#### WHAT IS REQUIRED
Your answer should be the lines of the data below that contain "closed".

#### INFORMATION PROVIDED
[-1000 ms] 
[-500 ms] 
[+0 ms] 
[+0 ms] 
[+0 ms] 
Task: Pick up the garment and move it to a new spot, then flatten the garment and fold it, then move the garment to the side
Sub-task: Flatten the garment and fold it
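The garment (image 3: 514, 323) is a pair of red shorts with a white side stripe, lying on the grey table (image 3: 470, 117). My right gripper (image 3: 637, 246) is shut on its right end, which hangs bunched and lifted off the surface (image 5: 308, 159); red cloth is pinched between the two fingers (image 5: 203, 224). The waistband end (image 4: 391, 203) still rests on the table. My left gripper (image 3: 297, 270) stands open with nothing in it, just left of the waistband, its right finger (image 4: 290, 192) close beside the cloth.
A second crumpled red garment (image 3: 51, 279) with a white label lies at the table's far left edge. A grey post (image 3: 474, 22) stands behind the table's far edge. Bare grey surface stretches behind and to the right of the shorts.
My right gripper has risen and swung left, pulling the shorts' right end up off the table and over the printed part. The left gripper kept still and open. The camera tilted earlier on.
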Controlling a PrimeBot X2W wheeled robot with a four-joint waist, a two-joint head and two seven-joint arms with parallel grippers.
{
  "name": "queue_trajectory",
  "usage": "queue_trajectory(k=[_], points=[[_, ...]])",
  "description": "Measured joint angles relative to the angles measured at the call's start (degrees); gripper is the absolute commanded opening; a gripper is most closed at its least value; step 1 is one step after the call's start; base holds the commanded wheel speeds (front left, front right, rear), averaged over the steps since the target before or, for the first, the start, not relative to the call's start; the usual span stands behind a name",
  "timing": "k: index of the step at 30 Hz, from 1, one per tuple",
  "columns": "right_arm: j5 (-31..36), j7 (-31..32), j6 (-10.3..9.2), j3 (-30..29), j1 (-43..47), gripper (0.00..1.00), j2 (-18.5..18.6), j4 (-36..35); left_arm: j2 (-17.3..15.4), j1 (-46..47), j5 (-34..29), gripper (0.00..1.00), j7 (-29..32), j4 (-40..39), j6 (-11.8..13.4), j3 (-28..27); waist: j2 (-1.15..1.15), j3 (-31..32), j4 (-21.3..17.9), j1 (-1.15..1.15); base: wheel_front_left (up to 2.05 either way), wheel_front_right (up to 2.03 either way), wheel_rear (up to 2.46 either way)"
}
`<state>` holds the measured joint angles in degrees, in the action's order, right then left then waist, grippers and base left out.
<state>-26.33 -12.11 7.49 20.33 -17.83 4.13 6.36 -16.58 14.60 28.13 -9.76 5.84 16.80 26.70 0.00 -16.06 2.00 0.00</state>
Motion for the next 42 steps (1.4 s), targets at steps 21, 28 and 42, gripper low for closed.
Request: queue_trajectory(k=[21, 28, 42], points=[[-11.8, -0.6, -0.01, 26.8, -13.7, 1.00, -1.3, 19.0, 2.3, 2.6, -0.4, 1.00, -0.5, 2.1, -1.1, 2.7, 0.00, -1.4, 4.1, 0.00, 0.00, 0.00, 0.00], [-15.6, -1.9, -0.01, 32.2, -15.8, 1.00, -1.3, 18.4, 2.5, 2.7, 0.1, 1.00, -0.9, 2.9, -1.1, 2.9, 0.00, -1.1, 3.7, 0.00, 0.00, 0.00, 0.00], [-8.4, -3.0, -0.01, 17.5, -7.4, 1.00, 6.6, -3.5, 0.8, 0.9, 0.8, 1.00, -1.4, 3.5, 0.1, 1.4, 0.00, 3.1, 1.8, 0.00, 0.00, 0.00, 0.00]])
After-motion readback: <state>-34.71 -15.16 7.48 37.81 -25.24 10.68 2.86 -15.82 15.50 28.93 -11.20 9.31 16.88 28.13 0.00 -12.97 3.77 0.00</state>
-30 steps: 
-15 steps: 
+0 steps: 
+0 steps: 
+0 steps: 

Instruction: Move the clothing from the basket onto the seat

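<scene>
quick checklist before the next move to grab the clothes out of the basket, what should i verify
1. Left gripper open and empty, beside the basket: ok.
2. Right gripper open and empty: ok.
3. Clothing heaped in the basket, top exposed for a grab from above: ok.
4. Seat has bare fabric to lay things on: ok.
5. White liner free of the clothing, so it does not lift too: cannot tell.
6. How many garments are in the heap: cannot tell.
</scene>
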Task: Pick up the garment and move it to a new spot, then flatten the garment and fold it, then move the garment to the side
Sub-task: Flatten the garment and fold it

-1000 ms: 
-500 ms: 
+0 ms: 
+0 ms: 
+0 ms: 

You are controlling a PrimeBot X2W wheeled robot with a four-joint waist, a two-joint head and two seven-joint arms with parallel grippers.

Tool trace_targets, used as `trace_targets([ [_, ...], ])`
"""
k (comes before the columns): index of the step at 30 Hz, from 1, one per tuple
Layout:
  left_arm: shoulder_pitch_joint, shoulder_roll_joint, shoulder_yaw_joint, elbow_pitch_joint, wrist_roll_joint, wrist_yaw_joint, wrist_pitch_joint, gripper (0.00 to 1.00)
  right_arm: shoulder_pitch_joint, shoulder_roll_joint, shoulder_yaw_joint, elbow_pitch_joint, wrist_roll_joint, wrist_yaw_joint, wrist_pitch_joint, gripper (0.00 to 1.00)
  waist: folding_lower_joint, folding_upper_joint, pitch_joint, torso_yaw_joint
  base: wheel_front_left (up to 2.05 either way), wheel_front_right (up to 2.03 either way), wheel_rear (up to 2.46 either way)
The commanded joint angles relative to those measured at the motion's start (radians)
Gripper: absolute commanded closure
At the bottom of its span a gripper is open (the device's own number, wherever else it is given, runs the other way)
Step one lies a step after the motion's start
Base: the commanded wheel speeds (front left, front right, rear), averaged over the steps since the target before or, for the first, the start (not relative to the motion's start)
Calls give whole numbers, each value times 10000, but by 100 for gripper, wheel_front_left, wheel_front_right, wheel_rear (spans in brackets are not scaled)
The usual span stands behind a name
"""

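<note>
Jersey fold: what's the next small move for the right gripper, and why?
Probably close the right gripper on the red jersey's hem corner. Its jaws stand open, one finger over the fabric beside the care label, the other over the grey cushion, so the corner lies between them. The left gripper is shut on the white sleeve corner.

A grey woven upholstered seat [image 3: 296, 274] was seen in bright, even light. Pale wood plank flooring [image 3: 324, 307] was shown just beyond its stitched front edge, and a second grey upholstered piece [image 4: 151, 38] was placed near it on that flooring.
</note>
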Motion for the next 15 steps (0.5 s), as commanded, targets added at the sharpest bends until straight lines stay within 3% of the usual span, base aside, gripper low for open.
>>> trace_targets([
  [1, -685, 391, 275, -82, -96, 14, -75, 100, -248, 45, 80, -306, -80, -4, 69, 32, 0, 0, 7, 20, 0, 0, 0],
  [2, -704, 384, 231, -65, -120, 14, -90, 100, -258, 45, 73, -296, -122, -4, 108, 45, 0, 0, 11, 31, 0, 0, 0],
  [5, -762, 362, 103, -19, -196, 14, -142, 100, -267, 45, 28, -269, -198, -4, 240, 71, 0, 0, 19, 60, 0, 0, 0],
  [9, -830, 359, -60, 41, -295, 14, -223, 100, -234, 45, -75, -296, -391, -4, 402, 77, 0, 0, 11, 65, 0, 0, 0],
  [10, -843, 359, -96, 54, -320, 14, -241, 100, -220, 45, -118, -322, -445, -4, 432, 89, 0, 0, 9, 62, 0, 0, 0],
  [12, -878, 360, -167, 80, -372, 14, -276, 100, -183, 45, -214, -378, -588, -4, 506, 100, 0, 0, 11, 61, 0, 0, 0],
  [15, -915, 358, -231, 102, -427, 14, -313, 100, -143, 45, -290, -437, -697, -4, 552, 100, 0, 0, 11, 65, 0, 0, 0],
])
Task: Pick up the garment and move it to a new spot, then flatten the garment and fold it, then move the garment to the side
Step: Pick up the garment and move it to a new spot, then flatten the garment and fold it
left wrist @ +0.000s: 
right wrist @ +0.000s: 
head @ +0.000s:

#### TASK ANSWER
  "description": "Measured joint angles relative to the angles measured at the call's start (degrees); gripper is the absolute commanded opening; a gripper is most closed at its least value; step 1 is one step after the call's start; base holds the commanded wheel speeds (front left, front right, rear), averaged over the steps since the target before or, for the first, the start, not relative to the call's start; the usual span stands behind a name",
Motion for the next 42 steps (1.4 s), targets at steps 21, 28 and 42, gripper low for closed.

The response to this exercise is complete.